At the moment that I am writing this article, Fox News is reporting that there are 33 confirmed deaths in the fire that took place in Oakland, California this weekend, and there is speculation that the death toll will rise to forty or more.

If you have been following my last series of articles, in which I am critical of the regulations that have or will come from Obama’s Housing Development Toolkit, you might think that I am against rules and regulations. Nothing could be further from the truth.

Our Founders were faced with a difficult problem when they wrote our Constitution, but they concluded that our legal system had to strike a medium between two extremes. The first extreme was tyranny, a society ruled by the whims of a dictator or oligarchy. The second extreme was anarchy, a society in which there were no rules or restraints to prevent harm from coming to its citizens. On one hand, misery at the hands of a few, on the other hand misery at the hands of anyone or everyone. The Founders wisely decided that our form of government and laws had to fall somewhere between.

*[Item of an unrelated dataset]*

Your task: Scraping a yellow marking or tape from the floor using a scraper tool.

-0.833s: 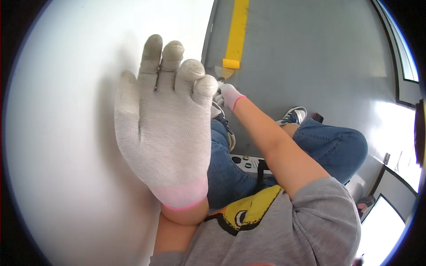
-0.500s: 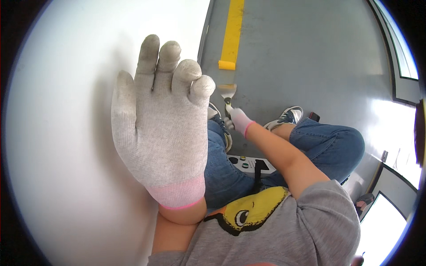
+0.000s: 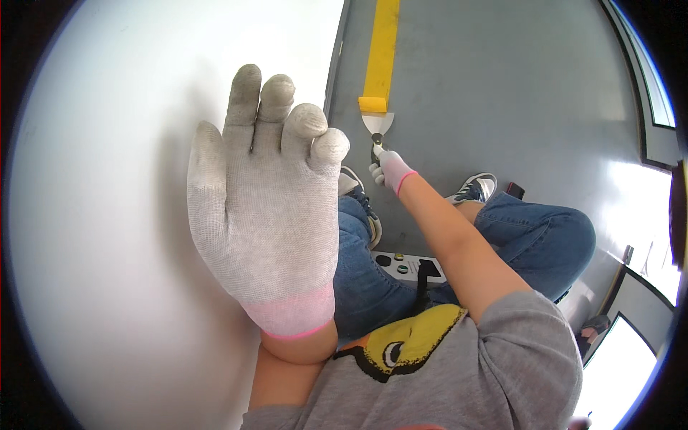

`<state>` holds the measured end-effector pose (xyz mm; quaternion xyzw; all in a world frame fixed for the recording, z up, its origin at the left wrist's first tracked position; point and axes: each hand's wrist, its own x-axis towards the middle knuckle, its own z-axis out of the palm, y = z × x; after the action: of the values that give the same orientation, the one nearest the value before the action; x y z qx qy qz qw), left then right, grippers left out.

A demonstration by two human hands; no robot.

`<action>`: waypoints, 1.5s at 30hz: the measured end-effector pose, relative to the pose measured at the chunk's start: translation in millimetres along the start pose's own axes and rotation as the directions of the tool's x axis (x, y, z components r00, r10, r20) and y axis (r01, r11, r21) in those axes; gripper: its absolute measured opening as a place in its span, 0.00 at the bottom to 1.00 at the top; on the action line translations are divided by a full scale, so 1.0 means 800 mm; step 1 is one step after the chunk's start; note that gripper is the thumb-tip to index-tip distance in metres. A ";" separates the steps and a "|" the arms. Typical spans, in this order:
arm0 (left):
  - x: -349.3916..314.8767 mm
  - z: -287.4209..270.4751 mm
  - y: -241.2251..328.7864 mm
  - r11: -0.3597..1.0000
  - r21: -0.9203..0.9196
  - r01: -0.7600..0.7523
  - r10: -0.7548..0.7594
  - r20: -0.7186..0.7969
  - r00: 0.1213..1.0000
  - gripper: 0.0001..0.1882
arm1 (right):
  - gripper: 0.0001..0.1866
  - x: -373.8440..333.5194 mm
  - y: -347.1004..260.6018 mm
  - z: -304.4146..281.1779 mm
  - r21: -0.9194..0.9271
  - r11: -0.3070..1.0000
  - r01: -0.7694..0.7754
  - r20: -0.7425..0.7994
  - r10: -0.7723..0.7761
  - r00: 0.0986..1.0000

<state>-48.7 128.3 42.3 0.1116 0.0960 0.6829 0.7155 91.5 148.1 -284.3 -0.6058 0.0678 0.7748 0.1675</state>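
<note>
My right hand (image 3: pixel 394 170), in a white glove with a pink cuff, is wrapped round the handle of a scraper (image 3: pixel 378 125) low over the floor. The scraper's wide metal blade meets the curled-back end of a strip of yellow floor tape (image 3: pixel 383 54). The tape runs away from me along the grey floor. Close to the camera, my left hand (image 3: pixel 279 204) is held up in a matching glove, palm showing and fingers apart, some bent at the tips. Nothing is in it, and the white wall is beside it.
The white wall (image 3: pixel 100 229) fills the left side, with a dark strip at its foot. My shoes and bent knees are either side of the scraper. A white board (image 3: pixel 390 272) with dark round pieces lies beneath me. A small dark object (image 3: pixel 514 190) sits by my right shoe.
My right hand has pushed the scraper forward, and its blade now reaches the curled tape end, from which it was apart before. My left hand has stayed nearly still.
</note>
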 end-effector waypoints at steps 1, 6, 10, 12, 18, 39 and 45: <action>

Laws are necessary for an orderly and safe society, and even scripture (Romans 13) explains that we are to obey our government. In our form of government, we as citizens are responsible for the laws we are compelled to obey. My criticism of Obama’s Toolkit is simply my way of voicing an opinion about how wrong it is and why I think that we should prevent his administration from imposing laws, rules and regulations upon us in order to further his agenda.

The other distinction I should make is one that I have made many times in my column over the years, and that is that there is a significant difference between building codes and zoning codes. The type of laws that might come about from the Toolkit will eventually be written into our zoning codes if we allow it, but not in our building codes.

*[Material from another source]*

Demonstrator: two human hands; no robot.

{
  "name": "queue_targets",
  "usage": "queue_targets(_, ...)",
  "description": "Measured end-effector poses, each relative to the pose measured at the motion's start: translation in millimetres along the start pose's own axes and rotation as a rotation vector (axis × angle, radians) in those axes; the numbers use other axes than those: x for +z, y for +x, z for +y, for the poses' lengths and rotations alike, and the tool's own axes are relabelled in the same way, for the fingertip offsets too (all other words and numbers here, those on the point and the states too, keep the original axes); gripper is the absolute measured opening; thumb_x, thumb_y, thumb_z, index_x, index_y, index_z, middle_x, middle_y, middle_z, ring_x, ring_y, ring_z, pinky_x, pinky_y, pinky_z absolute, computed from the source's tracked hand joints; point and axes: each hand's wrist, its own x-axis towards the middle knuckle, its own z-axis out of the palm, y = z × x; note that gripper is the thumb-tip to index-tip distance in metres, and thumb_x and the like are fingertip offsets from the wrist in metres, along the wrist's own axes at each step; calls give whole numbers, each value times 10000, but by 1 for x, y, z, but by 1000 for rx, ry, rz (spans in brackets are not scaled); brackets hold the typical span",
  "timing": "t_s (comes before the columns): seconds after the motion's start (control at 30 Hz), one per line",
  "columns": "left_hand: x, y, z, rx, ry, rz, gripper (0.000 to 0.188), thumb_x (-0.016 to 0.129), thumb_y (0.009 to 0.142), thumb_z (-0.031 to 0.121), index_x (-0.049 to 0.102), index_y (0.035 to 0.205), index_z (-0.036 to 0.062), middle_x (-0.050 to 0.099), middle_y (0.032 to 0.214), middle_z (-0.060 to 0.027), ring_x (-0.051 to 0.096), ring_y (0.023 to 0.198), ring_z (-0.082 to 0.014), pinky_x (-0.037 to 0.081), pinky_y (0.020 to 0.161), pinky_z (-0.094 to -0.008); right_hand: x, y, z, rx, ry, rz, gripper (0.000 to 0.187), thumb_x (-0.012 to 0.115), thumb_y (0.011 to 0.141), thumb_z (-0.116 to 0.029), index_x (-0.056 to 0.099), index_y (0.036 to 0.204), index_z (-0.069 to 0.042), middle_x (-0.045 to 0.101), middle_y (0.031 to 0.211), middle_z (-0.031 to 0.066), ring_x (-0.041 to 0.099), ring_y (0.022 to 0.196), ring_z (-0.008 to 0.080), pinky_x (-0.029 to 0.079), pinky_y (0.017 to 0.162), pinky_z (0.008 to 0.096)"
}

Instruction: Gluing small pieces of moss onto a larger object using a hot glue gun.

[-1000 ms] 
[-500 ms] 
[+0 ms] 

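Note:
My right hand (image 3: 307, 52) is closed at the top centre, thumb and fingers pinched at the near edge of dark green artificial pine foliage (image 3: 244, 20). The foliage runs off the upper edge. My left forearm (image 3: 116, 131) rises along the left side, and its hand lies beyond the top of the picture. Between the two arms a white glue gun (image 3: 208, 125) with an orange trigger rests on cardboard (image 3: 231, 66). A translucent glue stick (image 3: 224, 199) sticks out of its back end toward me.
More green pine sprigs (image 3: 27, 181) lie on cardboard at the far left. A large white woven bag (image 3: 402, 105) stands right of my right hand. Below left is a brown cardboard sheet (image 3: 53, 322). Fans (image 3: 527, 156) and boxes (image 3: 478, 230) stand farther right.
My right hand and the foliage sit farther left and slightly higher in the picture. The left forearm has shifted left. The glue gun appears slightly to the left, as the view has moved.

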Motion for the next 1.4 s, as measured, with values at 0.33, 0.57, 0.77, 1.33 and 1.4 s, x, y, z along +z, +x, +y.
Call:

Building codes are essentially written to do one thing – protect lives. It might come as a surprise that building codes are not written to protect the buildings themselves, but the buildings are to be protected for a sufficient amount of time to allow occupants to escape unharmed. So while a building might survive a fire if it is constructed according to the building code, that is not the end goal.

Zoning codes, or regulations that are forced upon people to achieve a social or political agenda, have little to do with safety. The only argument in that direction that can be made is that some regulation will save us from global warming, but that is a political movement that is not based in real science.

Building codes, however, have saved countless lives, and while it might be difficult to document events that haven’t happened because buildings are constructed to code, there is plenty of real evidence of tragedy when buildings are not constructed according to code or because occupants have done things to circumvent the code.

One of the first tragic events that led to our building codes occurred in 1924 in our own state of Oklahoma. The Babbs Switch fire claimed 36 lives when a Christmas tree caught fire from candles used for tree decorations. Because the only exit doors swung in instead of out, victims pressed against the door, jamming it shut. As a result, our codes require that doors swing in the direction of egress.

At about the same time as the Chicago fire, the Great Peshtigo Fire of 1871 claimed around 2,000 lives and destroyed 17,500 buildings. The firestorm that resulted was so devastating that it was used as a model by our armed forces in World War II to bomb Dresden and Tokyo.

The Cocoanut Grove Fire of 1942 killed 492 people when the nightclub caught fire and was completely engulfed in 12 minutes. There were only two exits. The main exit was revolving doors, and the second exit had been chained shut to prevent people from sneaking into the club. At one of the exits, 200 bodies were found, piled 5 bodies deep.

In 1977, the Beverly Hills Supper Club Fire killed 165 people. Aluminum wiring inside a wall triggered a fire that within minutes caused flashovers. The building had no fire alarm, no sprinklers and inadequate exits.

And in 1980, 85 people died and over 600 were injured in the MGM hotel fire in Las Vegas. Many of the building codes had been ignored, sprinklers had not been installed, fire alarms were dysfunctional, and the air conditioning system – which should have turned off when a fire was detected – pumped deadly gases throughout the building.

Do I believe in building codes? You bet I do, especially for buildings that are places of assembly where there are many occupants. Zoning codes? There should be fewer and there should be no politics involved. We need to keep the distinction between them straight.